Interdiction du don du sang aux homosexuels : la France va-t-elle trop loin ?

Paris, le vendredi 18 juillet 2014 – La France interdit aux hommes ayant eu des relations sexuelles avec d’autres hommes la possibilité de donner leur sang. A plusieurs reprises, les ministères de la Santé ont été interpellés sur la possibilité de lever cette mesure, mais tous, y compris Marisol Touraine, ont finalement renoncé à une telle évolution, face aux données épidémiologiques suggérant un risque, faible, mais néanmoins avéré.

La position française : une « discrimination évidente » selon la Cour européenne de justice

L’impossibilité pour les homosexuels de donner leur sang existe dans de nombreux autres pays, mais au fil des ans, certains états ont adopté des modifications. Ainsi, depuis 2011 en Grande Bretagne, les hommes n’ayant pas eu de relation sexuelle avec un autre homme depuis au moins dix ans peuvent donner leur sang. En France, l’interdiction vaut de manière permanente, dès lors que l’homme a eu au moins une relation avec un homme au cours de sa vie. Une telle restriction s’oppose-t-elle au droit européen ? L’Union européenne prévoit que « les personnes dont le comportement sexuel les expose au risque de contracter des maladies infectieuses graves transmissibles par le sang sont exclues de manière permanente du don de sang ». Cette formulation permet d’exclure du don du sang des hommes ayant des relations sexuelles avec des hommes sans protection ou ayant eu de telles relations à une époque relativement récente. Peut-elle cependant être jugée conforme à la position française ? Cette question était soulevée par un Français devant le tribunal administratif de Strasbourg, qui a saisi la Cour européenne de justice pour connaître son interprétation. Hier, l’avocat général de la Cour de justice, Paolo Mengozzi a estimé que « le seul fait pour un homme d'avoir eu ou d'avoir des rapports sexuels avec un autre homme ne constitue pas un "comportement sexuel" qui justifierait l'exclusion permanente d'un tel homme du don de sang ». Il observe encore que : « La règlementation française tend plutôt à considérer ce fait comme une présomption irréfragable d'exposition à un risque élevé, indépendamment des conditions et de la fréquence des rapports ou des pratiques observées ». Or une telle perception « introduit une évidence discrimination indirecte, fondée, de manière combinée sur le sexe et sur l’orientation sexuelle » a encore estimé l’avocat général, dont il est probable que la Cour suive son avis et condamne la France à faire évoluer sa législation.

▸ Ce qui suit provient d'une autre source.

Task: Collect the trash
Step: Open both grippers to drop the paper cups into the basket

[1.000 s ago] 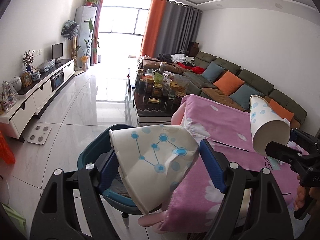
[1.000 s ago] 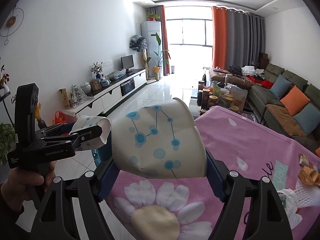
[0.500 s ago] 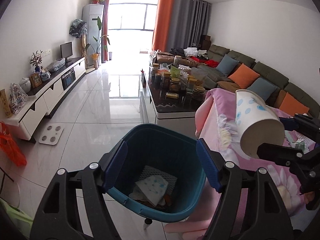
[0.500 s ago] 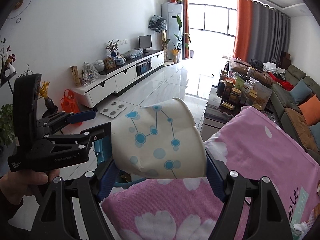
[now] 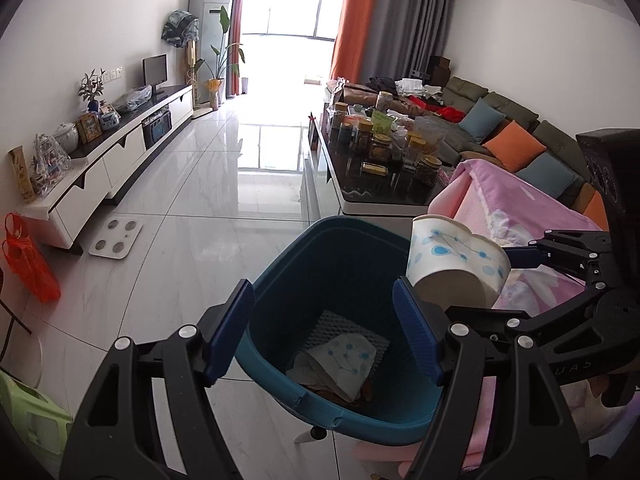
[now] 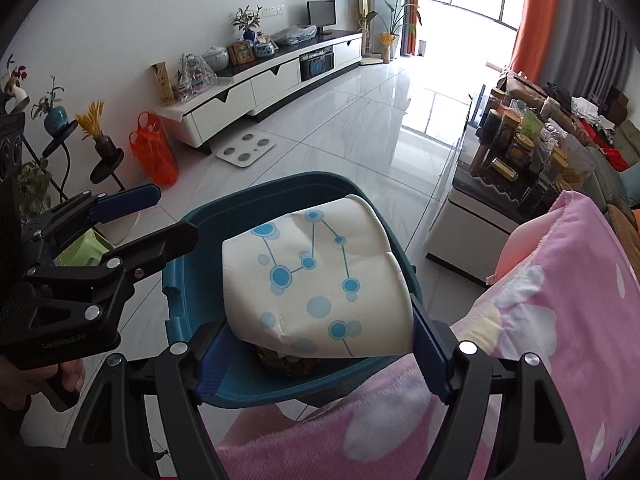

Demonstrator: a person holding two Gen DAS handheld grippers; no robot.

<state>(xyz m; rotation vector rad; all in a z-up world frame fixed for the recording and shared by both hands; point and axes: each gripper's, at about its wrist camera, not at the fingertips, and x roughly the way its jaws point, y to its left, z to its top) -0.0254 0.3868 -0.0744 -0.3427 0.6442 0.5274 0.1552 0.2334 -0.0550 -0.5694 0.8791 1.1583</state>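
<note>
Only the left wrist view shows a flattened cup (image 5: 345,363) lying in the teal bin (image 5: 280,380). Left gripper (image 5: 323,330) spread, empty. Right gripper (image 6: 316,356) pinches a paper cup (image 6: 316,284) above the bin, near the pink blanket (image 6: 560,320).

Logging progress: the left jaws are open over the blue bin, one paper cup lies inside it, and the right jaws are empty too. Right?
Not quite. The right gripper is not empty: it grips a crushed paper cup above the blue bin, as the right wrist view shows. The left gripper is open, with a paper cup in the bin.
</note>
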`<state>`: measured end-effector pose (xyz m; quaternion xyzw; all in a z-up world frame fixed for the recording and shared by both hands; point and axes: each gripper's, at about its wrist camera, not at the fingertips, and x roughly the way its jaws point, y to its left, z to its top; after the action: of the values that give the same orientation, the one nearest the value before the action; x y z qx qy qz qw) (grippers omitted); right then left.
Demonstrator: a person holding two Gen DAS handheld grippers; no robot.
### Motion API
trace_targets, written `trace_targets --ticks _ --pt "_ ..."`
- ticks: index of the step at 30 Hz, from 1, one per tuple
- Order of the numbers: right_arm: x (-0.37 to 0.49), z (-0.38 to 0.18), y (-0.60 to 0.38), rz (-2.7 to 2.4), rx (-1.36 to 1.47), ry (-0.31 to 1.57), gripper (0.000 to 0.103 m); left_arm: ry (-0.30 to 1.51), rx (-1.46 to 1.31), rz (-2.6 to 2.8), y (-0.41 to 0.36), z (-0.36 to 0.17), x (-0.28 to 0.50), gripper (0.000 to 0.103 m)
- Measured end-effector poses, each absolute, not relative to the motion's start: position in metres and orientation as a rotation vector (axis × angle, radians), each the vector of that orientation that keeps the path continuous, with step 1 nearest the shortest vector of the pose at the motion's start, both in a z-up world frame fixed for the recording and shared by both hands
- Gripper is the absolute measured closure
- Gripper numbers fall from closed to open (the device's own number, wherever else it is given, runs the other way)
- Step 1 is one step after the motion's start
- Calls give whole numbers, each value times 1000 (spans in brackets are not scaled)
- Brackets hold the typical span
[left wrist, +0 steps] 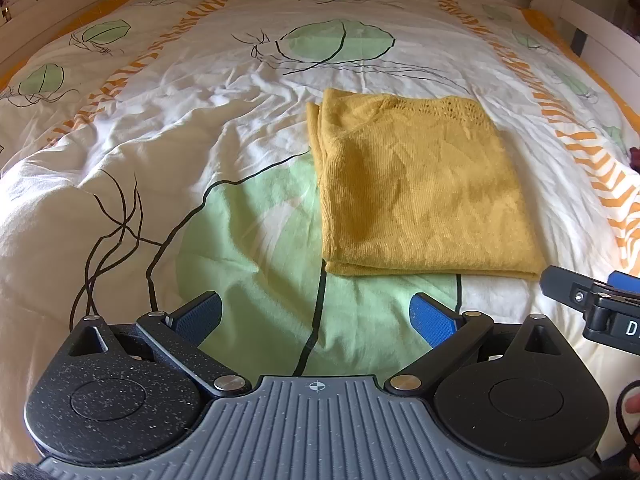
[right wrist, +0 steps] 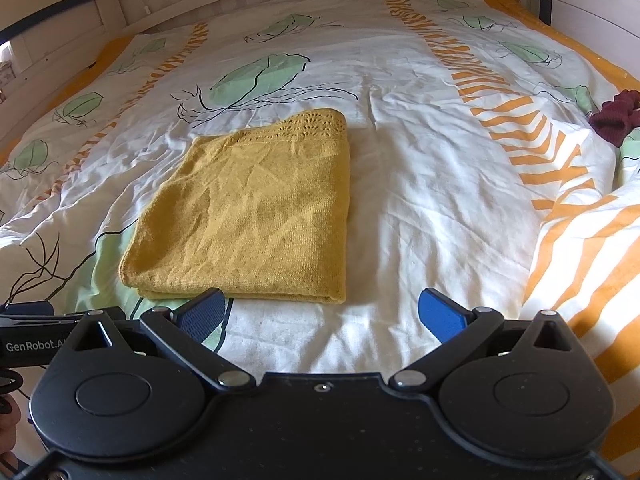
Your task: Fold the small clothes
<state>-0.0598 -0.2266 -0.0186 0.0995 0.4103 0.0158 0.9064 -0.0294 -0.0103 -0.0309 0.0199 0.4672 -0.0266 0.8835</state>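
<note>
Left gripper point(left wrist: 316, 316) has its jaws spread wide with nothing between them, low over the printed bedspread point(left wrist: 160, 128). Right gripper point(right wrist: 322, 314) is likewise spread and empty. In the left wrist view, a mustard-yellow knit garment point(left wrist: 420, 188) lies at one o'clock, folded into a flat rectangle; in the right wrist view it sits at eleven o'clock. It looks soft, light and limp, likely to sag, so pinching both near corners seems best. A dark red cloth point(right wrist: 614, 118) lies far off at two o'clock.

You see: sweater point(right wrist: 248, 212) mustard yellow, openwork knit at far edge | duvet point(right wrist: 432, 184) under it white, green leaves, black line-drawing, orange stripe bands | garment point(right wrist: 614, 120) right of sweater maroon
</note>
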Motion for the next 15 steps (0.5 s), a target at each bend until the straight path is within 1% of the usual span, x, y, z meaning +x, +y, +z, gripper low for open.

Vers une réglementation à l’anglaise ?

Si la France est effectivement sanctionnée par la Cour et si elle ne parvient pas à faire entendre que ce qui peut apparaître comme une discrimination peut être justifiée par des impératifs de santé publique, elle décidera alors peut-être de s’orienter vers une réglementation proche de celle choisie en Grande-Bretagne, lui permettant de restreindre en très grande partie tout risque de contamination des stocks de produits sanguins, tout en évitant enfin l’accusation de discrimination. On rappellera qu’au-delà des questions sémantiques visant la définition d’un comportement ou d’un sujet à risque, certaines associations de lutte contre le Sida très proches des milieux homosexuels, telle Aides, ont publiquement émis leur réserve sur une levée de l’interdiction de l’accès au don du sang des homosexuels. Les médecins sont eux aussi majoritairement opposés à une telle évolution, comme l’a mis en évidence un sondage réalisé sur le JIM.